* **YOUR INSTRUCTIONS**
Set out word for word the line that contains "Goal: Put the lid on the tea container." and each line after it, through the end of the data below, but exclude the pictures.

* **Data extracted from a collection**
━━━━━━━━━━━━━━━━
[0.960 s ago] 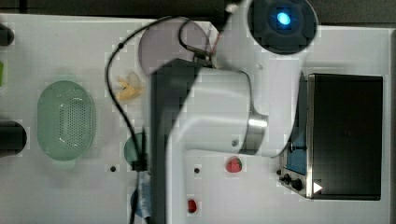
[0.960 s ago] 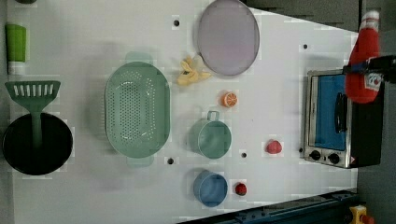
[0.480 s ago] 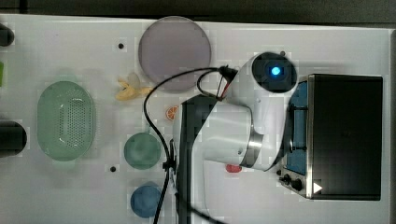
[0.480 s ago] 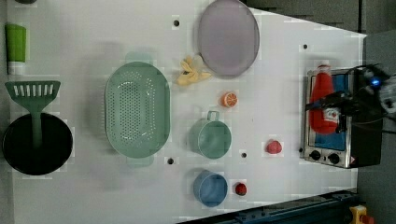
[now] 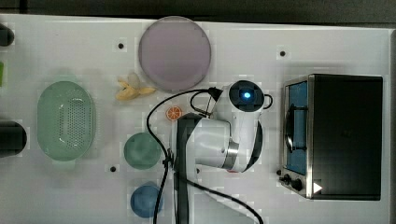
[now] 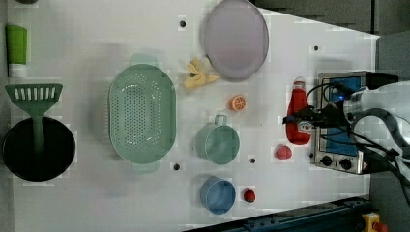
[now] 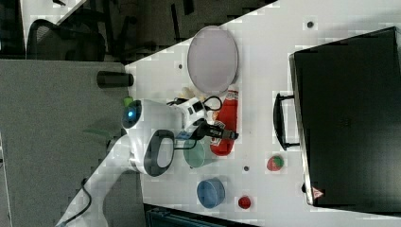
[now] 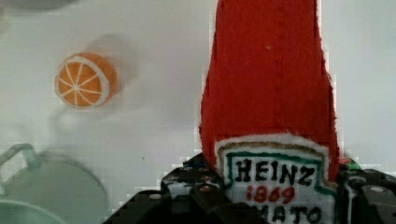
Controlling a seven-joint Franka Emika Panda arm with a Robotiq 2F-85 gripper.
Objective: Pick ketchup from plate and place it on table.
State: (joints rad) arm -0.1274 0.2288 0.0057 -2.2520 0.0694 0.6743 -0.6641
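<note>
Top view: arm [image 5: 219,144] sits over mid table [image 5: 327,42], w/ its white housing covering the claw. Plate [image 5: 174,52] is bare, up near the far edge; toaster oven [image 5: 343,135] at the top view's right; orange slice [image 5: 174,112] just beside the arm.
Left view: ketchup [image 6: 298,113] off the plate [image 6: 236,37], over the table [image 6: 87,38] just beside the oven [image 6: 338,123] – cap toward the plate. Claw [image 6: 303,119] clamps it at the label. Strawberry [image 6: 283,152] near the bottle's base; green cup [image 6: 218,142] and blue bowl [image 6: 218,195] well apart from it.
Right view: ketchup [image 7: 227,124] lies between plate [image 7: 213,59] and strawberry [image 7: 275,162], w/ claw [image 7: 218,132] shut across its lower half; can't tell if it touches the tabletop.
Wrist view: bottle [image 8: 268,88] w/ Heinz label gripped between the dark fingers [image 8: 369,198] – orange slice [image 8: 86,80] on white table [image 8: 154,121] nearby, green cup [image 8: 51,186] close too.
</note>
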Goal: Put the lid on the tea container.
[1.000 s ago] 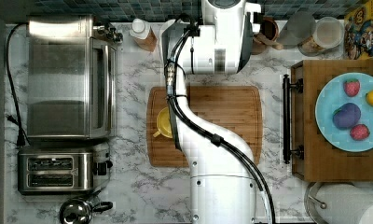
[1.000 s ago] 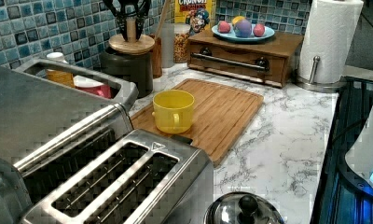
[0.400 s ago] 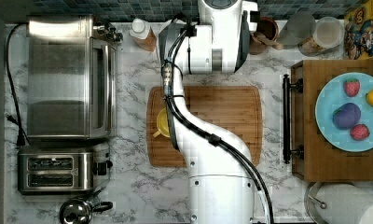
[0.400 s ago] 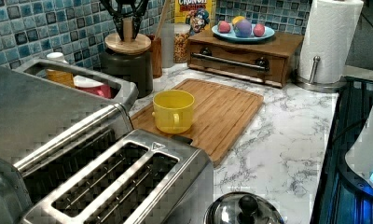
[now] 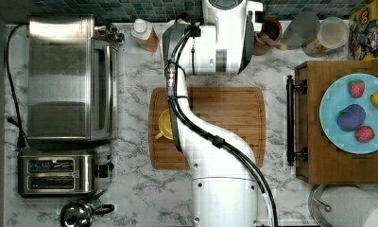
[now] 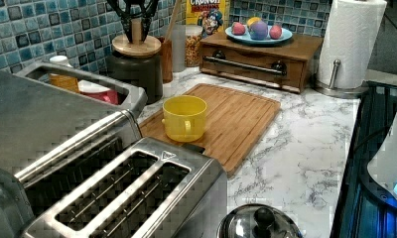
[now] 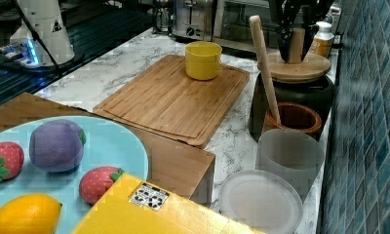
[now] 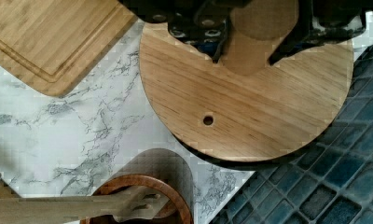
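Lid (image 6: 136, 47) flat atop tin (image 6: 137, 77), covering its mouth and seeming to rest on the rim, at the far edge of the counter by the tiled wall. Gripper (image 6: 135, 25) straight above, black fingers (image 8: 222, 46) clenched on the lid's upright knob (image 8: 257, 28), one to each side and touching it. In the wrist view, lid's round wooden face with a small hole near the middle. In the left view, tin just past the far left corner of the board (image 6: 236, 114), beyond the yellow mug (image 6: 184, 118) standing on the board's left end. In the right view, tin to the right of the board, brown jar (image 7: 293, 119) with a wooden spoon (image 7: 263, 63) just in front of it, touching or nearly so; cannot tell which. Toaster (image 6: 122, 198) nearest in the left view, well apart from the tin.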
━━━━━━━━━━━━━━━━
* **TASK RESULT**
Goal: Put the lid on the tea container.
[1.000 s ago] 
[1.000 s ago] 
[0.400 s ago] 
[0.400 s ago] 
[now] 
[now] 
[now] 
[now] 
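Lid (image 6: 136, 47) flat atop tin (image 6: 137, 77), covering its mouth and seeming to rest on the rim, at the far edge of the counter by the tiled wall. Gripper (image 6: 135, 25) straight above, black fingers (image 8: 222, 46) clenched on the lid's upright knob (image 8: 257, 28), one to each side and touching it. In the wrist view, lid's round wooden face with a small hole near the middle. In the left view, tin just past the far left corner of the board (image 6: 236, 114), beyond the yellow mug (image 6: 184, 118) standing on the board's left end. In the right view, tin to the right of the board, brown jar (image 7: 293, 119) with a wooden spoon (image 7: 263, 63) just in front of it, touching or nearly so; cannot tell which. Toaster (image 6: 122, 198) nearest in the left view, well apart from the tin.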

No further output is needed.